Effects of external electric and magnetic fields on the linear and nonlinear intersubband optical properties of finite semi-parabolic quantum dots

doi:10.1016/j.physb.2011.08.105

Physica B: Condensed Matter

Volume 406, Issue 23, 1 December 2011, Pages 4423-4428

https://doi.org/10.1016/j.physb.2011.08.105 Get rights and content

Abstract

In this work, influences of external electric and magnetic fields on the optical rectification coefficient, the linear and the third-order nonlinear optical absorption coefficients as well as refractive index changes of finite semi-parabolic quantum dots are investigated. In this regard, energy eigenvalues and eigenfunctions of the system are calculated numerically, and optical properties are obtained using the compact density matrix approach. The results show that external electric and magnetic fields have a great influence on these optical quantities.

Introduction

With the immense technological progress in the field of nanoprocessing, it is possible to fabricate high precision semiconductor nanostructures with three-dimensional confinement of electrons, called quantum dots (QDs). The reduction in dimensionality, produced by confining electrons (or holes) to thin semiconductor layers, leads to drastic changes in their behaviors and dramatically affect their electronic structures and optical properties.

One of the most interesting properties of QDs is that the optical transitions between the size quantized levels (subbands) in the valence or conduction bands are feasible. Therefore, investigation of the linear and nonlinear optical properties of QDs has been widely made in the literature [1], [2], [3], [4], [5], [6], [7], [8], [9], [10], [11]. These studies demonstrate that quantum confinement of carriers in QDs has improved physical properties, as compared with semiconductor quantum wells and wires, for high-performance optoelectronic devices [12], [13].

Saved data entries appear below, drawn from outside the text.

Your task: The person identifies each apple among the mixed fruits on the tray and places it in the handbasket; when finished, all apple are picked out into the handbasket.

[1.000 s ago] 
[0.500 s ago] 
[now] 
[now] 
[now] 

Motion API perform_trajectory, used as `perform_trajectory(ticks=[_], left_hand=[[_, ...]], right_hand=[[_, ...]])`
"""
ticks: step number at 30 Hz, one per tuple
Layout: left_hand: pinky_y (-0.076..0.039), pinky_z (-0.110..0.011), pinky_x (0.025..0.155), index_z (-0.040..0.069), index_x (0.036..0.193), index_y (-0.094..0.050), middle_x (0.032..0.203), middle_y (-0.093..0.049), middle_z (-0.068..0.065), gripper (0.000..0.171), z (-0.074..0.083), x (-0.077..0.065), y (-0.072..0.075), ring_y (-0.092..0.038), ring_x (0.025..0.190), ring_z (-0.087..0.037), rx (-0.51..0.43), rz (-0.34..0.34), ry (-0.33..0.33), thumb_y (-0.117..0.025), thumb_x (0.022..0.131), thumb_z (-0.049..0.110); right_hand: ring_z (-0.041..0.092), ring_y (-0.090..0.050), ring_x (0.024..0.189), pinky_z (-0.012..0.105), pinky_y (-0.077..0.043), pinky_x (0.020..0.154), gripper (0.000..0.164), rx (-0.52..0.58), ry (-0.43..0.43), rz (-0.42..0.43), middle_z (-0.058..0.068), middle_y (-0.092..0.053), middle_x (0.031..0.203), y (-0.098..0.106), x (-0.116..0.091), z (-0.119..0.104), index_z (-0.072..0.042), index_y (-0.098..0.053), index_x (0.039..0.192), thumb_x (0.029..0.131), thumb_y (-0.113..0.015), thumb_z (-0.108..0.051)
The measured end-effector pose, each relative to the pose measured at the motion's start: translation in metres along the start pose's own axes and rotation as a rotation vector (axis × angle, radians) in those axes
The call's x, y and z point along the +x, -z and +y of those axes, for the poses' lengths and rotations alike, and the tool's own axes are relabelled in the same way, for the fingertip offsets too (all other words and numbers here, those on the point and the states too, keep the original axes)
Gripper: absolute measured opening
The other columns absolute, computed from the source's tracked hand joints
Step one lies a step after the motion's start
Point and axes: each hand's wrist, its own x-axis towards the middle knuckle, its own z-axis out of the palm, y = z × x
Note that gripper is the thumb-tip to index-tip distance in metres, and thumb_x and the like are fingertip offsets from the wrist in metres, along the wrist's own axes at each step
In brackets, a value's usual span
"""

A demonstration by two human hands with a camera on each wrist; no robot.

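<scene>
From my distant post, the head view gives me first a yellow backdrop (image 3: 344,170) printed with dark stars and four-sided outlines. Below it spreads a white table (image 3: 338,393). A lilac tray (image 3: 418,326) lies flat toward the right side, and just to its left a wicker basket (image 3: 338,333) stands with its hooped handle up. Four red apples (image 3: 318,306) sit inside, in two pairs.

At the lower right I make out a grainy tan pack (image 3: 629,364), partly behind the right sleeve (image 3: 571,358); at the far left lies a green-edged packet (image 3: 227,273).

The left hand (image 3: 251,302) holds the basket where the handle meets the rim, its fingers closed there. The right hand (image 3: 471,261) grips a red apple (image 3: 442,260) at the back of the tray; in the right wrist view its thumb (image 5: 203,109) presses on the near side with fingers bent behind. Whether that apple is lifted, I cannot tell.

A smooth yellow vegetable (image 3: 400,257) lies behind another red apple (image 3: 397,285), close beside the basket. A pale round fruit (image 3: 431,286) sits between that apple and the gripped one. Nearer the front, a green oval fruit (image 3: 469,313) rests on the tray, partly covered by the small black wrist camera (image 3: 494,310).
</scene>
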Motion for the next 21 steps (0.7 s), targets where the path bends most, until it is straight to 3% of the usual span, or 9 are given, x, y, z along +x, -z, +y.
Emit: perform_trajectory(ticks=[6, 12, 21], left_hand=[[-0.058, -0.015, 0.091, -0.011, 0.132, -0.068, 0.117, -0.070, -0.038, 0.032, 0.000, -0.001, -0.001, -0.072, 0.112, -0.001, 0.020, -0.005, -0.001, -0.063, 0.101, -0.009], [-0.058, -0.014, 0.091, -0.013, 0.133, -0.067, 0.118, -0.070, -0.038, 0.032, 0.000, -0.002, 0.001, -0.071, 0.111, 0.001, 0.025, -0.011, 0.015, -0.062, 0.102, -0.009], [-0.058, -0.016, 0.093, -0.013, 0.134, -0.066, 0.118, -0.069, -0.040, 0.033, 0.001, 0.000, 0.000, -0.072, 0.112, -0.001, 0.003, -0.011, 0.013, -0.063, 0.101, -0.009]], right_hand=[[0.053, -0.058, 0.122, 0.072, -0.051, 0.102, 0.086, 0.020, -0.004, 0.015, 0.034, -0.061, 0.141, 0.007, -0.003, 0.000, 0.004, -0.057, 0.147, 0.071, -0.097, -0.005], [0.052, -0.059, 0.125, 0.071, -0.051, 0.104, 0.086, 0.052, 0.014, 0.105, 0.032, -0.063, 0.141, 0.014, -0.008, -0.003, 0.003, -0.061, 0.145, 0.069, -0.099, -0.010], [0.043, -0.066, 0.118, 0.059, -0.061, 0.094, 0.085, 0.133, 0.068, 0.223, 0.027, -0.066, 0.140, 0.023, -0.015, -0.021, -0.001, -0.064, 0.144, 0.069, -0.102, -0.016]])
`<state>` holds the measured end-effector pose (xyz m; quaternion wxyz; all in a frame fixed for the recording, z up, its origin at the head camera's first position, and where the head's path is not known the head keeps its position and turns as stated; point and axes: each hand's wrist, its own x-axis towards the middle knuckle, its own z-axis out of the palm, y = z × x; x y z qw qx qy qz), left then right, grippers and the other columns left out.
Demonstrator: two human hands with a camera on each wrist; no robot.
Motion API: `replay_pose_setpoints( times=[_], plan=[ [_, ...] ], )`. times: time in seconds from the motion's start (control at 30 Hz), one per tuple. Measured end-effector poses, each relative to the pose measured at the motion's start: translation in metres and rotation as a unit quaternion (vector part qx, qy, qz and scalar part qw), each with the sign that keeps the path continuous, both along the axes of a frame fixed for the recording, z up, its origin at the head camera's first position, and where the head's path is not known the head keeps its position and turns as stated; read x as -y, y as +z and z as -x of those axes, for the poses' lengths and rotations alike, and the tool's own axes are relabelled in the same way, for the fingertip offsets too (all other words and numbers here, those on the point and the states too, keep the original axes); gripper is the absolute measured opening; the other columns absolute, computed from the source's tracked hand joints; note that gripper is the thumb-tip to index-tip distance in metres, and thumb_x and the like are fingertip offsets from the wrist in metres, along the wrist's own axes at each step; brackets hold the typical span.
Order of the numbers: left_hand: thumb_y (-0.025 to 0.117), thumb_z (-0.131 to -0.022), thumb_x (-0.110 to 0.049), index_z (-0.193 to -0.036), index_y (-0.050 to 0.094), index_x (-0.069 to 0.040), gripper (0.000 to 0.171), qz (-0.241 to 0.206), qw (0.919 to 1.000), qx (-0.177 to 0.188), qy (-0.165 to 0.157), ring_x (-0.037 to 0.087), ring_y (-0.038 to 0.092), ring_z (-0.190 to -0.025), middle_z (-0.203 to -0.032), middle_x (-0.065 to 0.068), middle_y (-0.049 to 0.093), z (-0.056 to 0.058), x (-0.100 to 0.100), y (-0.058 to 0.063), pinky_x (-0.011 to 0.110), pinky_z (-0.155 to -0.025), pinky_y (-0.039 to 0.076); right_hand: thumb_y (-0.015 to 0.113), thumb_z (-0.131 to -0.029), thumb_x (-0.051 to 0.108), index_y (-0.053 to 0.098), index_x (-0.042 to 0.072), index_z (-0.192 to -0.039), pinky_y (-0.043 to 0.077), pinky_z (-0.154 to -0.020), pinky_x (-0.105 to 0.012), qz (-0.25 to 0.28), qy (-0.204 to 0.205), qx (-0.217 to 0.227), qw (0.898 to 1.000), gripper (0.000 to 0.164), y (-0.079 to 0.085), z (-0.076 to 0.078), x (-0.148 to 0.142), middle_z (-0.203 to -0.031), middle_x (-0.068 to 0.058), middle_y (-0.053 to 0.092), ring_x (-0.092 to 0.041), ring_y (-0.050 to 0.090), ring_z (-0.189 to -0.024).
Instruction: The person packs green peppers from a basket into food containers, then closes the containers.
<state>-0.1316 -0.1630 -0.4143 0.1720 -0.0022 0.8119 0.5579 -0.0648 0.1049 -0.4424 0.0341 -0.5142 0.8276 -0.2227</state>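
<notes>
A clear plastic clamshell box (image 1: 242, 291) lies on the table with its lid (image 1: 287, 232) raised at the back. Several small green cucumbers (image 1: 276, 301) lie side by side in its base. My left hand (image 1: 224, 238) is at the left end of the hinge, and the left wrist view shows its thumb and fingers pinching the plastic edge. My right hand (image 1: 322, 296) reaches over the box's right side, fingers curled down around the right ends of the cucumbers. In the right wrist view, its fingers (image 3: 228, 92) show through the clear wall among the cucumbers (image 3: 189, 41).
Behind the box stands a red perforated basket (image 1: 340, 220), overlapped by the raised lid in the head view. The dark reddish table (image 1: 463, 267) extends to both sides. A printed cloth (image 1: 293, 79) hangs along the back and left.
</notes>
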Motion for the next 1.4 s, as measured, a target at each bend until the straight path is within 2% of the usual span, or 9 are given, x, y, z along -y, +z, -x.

Furthermore, external electric and magnetic fields have become an effective tool for studying the physical properties of low-dimensional systems, both from the theoretical and the practical point of views. Investigation of the effects of external electric and magnetic fields on the linear and nonlinear optical properties of semiconductor nanostructures have been reported in several papers [14], [15], [16], [17], [18], [19], [20], [21], [22], [23]. All of the studies mentioned above have shown that the linear and nonlinear optical properties sensitivity depend on the applied fields.

Recently, especial attention had been paid to a semi-parabolic confinement potential as an asymmetrical quantum system, which can be more pronounced when an electric field is applied to this quantum system too [24], [25], [26], [27], [28], [29], [30]. To our knowledge, in all of the investigations the dot is held at infinite parabolic potential and the emphasis is put upon the dependence of physical properties of the enclosed particles on the confinement frequency. It should be noted that the infinite potential wells are not physically feasible. The reason is that the maximum barrier height obtained in GaAs/Al_xGa_1−xAs system is 350 meV [31]. However, progress in computational physics with high accuracy permits us to investigate semi-parabolic finite potentials, which are important theoretically and experimentally. To this end, we consider a finite one-dimensional semi-parabolic quantum dot (SPQD), and investigate the effects of external electric and magnetic fields on the optical rectification coefficient (ORC), the linear and the third-order nonlinear intersubband optical absorption coefficients (ACs) and refractive index changes (RICs).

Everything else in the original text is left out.